L’historien, journaliste et chroniqueur Jean-François Nadeau publie Sale Temps, un recueil d’essais portant un jugement critique sur notre époque où les inégalités sociales s’accentuent plus que jamais.

Avec le temps comme fil conducteur, l’auteur plonge dans l’histoire pour en décoder les mécanismes qui ont mené à l’état actuel des choses, un monde dans lequel une majorité est asservie au profit d’une minorité dont les profits sont incalculables à l’échelle humaine. 

«C’est un livre constitué de textes inédits, de texte qui ont été écrits et utilisés ailleurs mais qui ont été largement reconstruits, augmentés, développés», décrit Jean-François Nadeau, à propos de son œuvre publiée en mai chez Lux.

Époque ingrate

«C’est extraordinaire l’époque dans laquelle on vit, une époque comme on n’en a jamais eu dans l’histoire. Je suis historien et je crois que l’histoire est importante parce que c’est un réservoir de possibles. L’histoire qu’on nous enseigne qui est techniquement arrivée (…), on peut aussi voir ce qui aurait pu se produire. On peut voir ce qu’on a manqué, à quel virage on aurait pu tourner, ça donne des idées pour construire l’avenir», entame-t-il, avant d’enchaîner sur le cœur du sujet: les inégalités sociales. 

«On parle d’un fossé de plus en plus grand. On n’a pas vu ça dans l’histoire de l’humanité. Présentement il y a trente personnes sur terre qui possèdent autant d’argent que la moitié de la population la plus pauvre. C’est inouï.»

«En 2020 et 2021, pour les dix hommes les plus riches du monde, leur fortune a augmenté de 900 000$ à la minute. (…) Il y a quelque chose qui n’est pas normal là-dedans, alors qu’on fait comme si tout était normal. En un an, les milliardaires ont accumulé 3600 milliards de plus. C’est l’équivalent de 12 fois le budget annuel du Canada», dénonce l’auteur. 

Et pour comprendre comment on en est arrivé là, il remonte dans toutes les époques, décodant le parcours depuis les empires anciens à aujourd’hui.

«Sale temps»

Le titre est au cœur même du propos de l’auteur: «Je me suis toujours demandé pourquoi on était aussi soumis à la marche de la petite et de la grande aiguille. Au fond, notre rapport au temps, on a l’impression qu’il est normal, mais je trouve ça fascinant que ce soit sous le couvert des horloges qu’on soit arrivé à une espèce de décalage humain important.

Mes arrières grands-parents n’étaient pas soumis comme nous au temps. Ça ne fait pas si longtemps que ça qu’on a l’horloge collée dans le front, et au bénéfice de qui? Aux maîtres des horloges, ceux qui font de notre temps leur argent. 

Quand j’étais petit, à Cookshire, il y avait comme dans plusieurs villages des Cantons-de-l’Est, une sirène qui était placée sur le toit de la [caserne de pompiers]. Le midi, il y avait un long déroulé de l’alarme et là tout le monde s’arrêtait. Comme la cloche dans l’usine ou dans les écoles.»

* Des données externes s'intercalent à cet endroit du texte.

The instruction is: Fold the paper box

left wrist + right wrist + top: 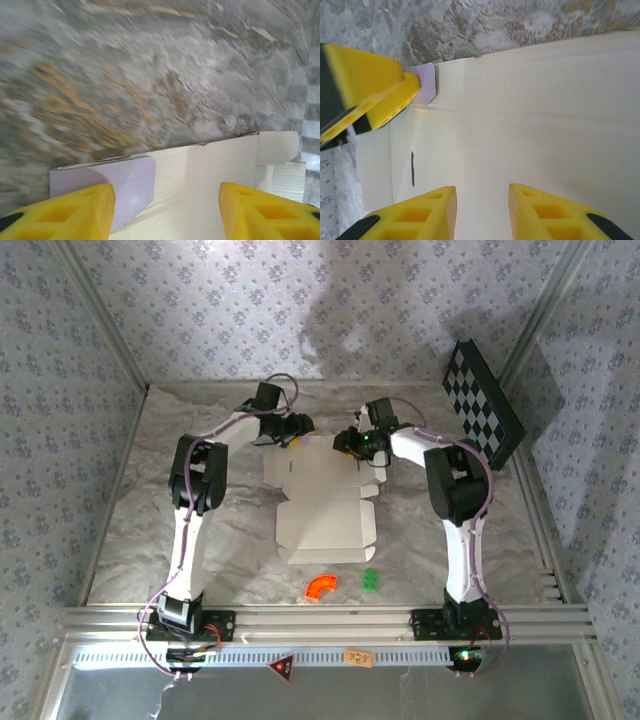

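The paper box (325,505) lies as a flat off-white die-cut sheet in the middle of the table, its flaps spread out. My left gripper (297,432) hovers at the sheet's far left corner. Its yellow jaws stand wide apart (166,212) over the panel (200,170), beside a pale lilac flap (127,185). My right gripper (352,445) is at the far right corner, open (482,212) just above the cream panel (530,115) with nothing between its fingers. In the right wrist view the left gripper's fingers (385,95) touch the lilac flap (427,82).
An orange curved piece (320,586) and a small green block (371,580) lie near the front edge, below the sheet. A black-and-white checkered board (483,405) leans at the back right. Metal frame rails border the marbled table.
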### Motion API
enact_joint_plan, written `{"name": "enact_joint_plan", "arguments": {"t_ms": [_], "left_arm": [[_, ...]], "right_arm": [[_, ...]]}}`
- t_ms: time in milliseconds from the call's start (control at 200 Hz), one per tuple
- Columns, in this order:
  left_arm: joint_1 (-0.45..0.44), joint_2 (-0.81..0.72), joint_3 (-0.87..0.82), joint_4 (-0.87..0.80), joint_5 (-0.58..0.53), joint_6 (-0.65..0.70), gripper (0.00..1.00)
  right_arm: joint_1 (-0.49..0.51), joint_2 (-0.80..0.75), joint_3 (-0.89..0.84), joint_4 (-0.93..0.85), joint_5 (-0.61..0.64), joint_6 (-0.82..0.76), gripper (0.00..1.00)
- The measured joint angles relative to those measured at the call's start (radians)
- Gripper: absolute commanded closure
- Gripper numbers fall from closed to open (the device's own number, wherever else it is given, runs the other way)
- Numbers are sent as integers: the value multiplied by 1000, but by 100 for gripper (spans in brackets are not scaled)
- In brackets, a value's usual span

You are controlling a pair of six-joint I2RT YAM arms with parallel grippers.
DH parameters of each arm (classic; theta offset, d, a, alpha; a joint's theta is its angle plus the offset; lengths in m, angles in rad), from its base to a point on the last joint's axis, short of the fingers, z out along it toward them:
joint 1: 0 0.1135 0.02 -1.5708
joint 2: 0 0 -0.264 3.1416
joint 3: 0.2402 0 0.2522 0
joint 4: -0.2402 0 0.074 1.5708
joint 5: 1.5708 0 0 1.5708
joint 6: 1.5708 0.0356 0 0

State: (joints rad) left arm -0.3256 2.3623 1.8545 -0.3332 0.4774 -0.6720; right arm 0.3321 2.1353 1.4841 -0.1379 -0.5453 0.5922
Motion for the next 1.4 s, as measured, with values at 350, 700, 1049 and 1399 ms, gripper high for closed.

Jean-François Nadeau indique que ce contrôle des heures est de tous les empires, de tous les régimes. Mais ici, maintenant: «Dans quel régime d’heures on est? C’est celui du capitalisme, qu’on ne veut pas nommer. C’est avec ça que la disparité économique s’est créée en faisant du rapport au temps une possibilité de s’enrichir. C’est difficile de s’imaginer que le temps n’est pas sale.»

Il illustre sa pensée: «On nous annonce sur des panneaux réclame qui changent des autos à vendre, puis des restaurants, un drapeau de l’Ukraine avec un cœur entre les deux. On est en guerre. On est dans une étrange période.»

L’humain ordinaire invisible

Au-delà du temps, Jean-François Nadeau donne une tribune à l’invisible, aux travailleurs aux conditions difficiles. Parmi eux, Diane, camelot, ne peut pas prendre de vacances. Sa réalité, c’est celle de milliers d’autres. «La réalité médiatique c’est de présenter toujours des gens d’exception par leur beauté et leurs capacités. Mais ce ne sont pas les gens ordinaires. Il y a une invisibilité de la majorité de la population. C’est important de commencer à voir le gros du réel, la vraie normalité. Des Diane, le monde en est plein et il est temps qu’on commence à s’en rendre compte.»

Ariane Aubert, La Tribune, 7 juin 2022.